REQUIRED WORK: Below are the records. Retype exactly the lines between the lines holding "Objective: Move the" and "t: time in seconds", inclusive.

THE DATA:
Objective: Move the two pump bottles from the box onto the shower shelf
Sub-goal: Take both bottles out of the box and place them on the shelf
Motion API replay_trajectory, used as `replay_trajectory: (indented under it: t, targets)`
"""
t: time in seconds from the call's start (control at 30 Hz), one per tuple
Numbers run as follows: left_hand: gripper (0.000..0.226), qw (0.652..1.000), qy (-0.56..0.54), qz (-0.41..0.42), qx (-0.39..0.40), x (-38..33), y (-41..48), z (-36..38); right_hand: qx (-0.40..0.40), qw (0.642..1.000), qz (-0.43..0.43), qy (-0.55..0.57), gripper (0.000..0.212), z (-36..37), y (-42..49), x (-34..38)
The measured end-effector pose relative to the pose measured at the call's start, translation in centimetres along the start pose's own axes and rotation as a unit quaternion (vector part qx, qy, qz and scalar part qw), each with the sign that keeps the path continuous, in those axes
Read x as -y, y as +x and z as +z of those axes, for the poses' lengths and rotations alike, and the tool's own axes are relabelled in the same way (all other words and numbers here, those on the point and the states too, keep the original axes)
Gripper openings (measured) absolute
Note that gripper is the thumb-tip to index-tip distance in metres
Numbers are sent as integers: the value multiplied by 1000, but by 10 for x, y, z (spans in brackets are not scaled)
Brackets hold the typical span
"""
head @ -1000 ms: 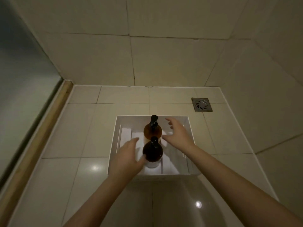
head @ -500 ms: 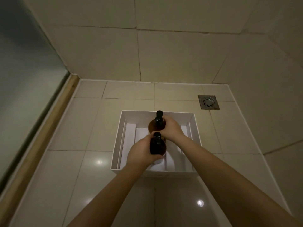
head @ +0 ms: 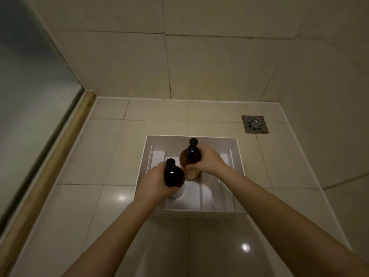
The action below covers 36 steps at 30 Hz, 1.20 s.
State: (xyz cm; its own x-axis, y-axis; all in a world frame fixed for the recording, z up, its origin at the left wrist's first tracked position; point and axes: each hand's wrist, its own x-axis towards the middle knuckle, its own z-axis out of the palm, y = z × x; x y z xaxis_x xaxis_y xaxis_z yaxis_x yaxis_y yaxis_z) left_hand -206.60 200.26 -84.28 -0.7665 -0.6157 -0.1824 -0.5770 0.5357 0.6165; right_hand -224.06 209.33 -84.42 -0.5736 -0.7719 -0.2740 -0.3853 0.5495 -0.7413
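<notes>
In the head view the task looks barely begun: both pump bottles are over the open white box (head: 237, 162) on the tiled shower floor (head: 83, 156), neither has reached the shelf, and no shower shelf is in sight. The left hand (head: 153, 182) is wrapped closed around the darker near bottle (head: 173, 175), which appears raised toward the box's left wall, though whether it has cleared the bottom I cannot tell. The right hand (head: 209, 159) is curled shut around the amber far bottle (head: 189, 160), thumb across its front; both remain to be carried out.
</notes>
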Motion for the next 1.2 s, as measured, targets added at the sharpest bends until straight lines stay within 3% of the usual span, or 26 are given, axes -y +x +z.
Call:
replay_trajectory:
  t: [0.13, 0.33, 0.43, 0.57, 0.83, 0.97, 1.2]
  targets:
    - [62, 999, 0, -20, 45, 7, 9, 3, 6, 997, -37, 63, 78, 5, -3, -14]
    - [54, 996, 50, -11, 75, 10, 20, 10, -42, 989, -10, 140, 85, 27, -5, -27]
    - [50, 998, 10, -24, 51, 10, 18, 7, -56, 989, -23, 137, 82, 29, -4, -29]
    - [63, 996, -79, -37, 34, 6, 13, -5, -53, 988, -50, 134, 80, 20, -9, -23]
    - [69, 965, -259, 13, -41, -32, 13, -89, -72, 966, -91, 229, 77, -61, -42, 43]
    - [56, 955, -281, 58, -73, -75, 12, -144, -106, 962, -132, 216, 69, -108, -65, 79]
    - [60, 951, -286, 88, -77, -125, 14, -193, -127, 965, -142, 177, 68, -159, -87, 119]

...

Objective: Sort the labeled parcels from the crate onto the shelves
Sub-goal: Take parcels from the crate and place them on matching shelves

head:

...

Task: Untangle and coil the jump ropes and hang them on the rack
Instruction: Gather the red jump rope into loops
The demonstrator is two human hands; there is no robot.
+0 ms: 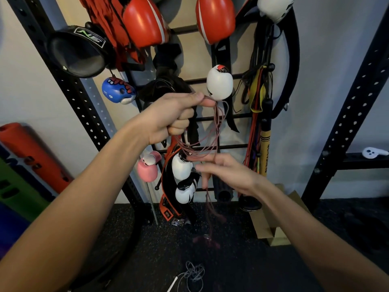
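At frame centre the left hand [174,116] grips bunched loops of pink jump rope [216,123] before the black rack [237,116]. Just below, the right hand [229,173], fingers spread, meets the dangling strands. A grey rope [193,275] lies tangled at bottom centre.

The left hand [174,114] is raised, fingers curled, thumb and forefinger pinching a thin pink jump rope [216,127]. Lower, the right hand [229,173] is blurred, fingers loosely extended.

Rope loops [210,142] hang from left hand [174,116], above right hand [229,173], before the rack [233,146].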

TASK ANSWER:
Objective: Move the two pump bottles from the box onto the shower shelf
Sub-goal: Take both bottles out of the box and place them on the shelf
Motion API replay_trajectory, used as `replay_trajectory: (indented under it: t, targets)`
"""
t: time in seconds from the call's start (control at 30 Hz), one per tuple

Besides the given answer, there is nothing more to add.